───── Data shown

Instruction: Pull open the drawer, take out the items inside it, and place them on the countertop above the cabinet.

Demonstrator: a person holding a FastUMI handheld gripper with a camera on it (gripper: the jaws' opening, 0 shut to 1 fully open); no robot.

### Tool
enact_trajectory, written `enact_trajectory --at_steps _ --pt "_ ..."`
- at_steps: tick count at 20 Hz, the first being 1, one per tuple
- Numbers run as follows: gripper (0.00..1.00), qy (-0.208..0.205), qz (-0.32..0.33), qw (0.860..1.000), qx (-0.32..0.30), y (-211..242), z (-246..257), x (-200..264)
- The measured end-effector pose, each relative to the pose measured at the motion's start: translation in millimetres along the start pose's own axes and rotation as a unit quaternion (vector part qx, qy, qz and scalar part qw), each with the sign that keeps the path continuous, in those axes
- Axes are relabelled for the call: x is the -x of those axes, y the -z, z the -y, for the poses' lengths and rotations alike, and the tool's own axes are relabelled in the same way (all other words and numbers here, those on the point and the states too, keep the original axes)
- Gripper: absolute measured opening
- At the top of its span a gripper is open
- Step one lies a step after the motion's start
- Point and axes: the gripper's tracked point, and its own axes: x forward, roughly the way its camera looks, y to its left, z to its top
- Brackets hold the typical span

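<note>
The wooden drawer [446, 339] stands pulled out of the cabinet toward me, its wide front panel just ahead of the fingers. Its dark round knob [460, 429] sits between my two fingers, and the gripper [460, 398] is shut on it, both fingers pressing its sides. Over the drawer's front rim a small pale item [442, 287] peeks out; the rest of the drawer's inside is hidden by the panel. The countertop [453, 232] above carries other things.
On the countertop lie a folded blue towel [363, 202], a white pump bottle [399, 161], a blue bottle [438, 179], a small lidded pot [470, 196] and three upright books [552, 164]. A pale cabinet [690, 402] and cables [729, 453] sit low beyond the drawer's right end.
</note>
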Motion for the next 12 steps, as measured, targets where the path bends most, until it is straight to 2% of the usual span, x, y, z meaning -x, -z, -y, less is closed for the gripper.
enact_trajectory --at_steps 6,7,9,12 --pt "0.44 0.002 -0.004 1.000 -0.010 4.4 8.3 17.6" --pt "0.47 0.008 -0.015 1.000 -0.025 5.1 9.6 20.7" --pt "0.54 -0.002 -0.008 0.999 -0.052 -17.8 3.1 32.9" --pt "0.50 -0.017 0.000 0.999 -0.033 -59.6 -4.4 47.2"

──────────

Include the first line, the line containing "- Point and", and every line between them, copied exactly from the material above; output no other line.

Instruction: Pull open the drawer, take out the items inside it, and place them on the countertop above the cabinet.

Demonstrator: a person holding a FastUMI handheld gripper with a camera on it (gripper: the jaws' opening, 0 shut to 1 fully open); no robot.

### Tool
enact_trajectory, written `enact_trajectory --at_steps _ --pt "_ ..."`
- at_steps: tick count at 20 Hz, the first being 1, one per tuple
- Numbers run as follows: gripper (0.00..1.00), qy (-0.208..0.205), qz (-0.32..0.33), qw (0.860..1.000), qx (-0.32..0.30), y (-211..242), z (-246..257), x (-200..264)
- The measured end-effector pose, each relative to the pose measured at the motion's start: translation in millimetres along the start pose's own axes and rotation as a unit quaternion (vector part qx, qy, qz and scalar part qw), each with the sign that keeps the path continuous, in those axes
- Axes are relabelled for the call: x is the -x of those axes, y the -z, z the -y, for the poses' lengths and rotations alike, and the tool's own axes are relabelled in the same way (all other words and numbers here, those on the point and the states too, keep the original axes)
- Gripper: absolute measured opening
- At the top of its span a gripper is open
- Step one lies a step after the motion's start
- Point and axes: the gripper's tracked point, and its own axes: x forward, roughly the way its camera looks, y to its left, z to its top

Response complete; there is no more output.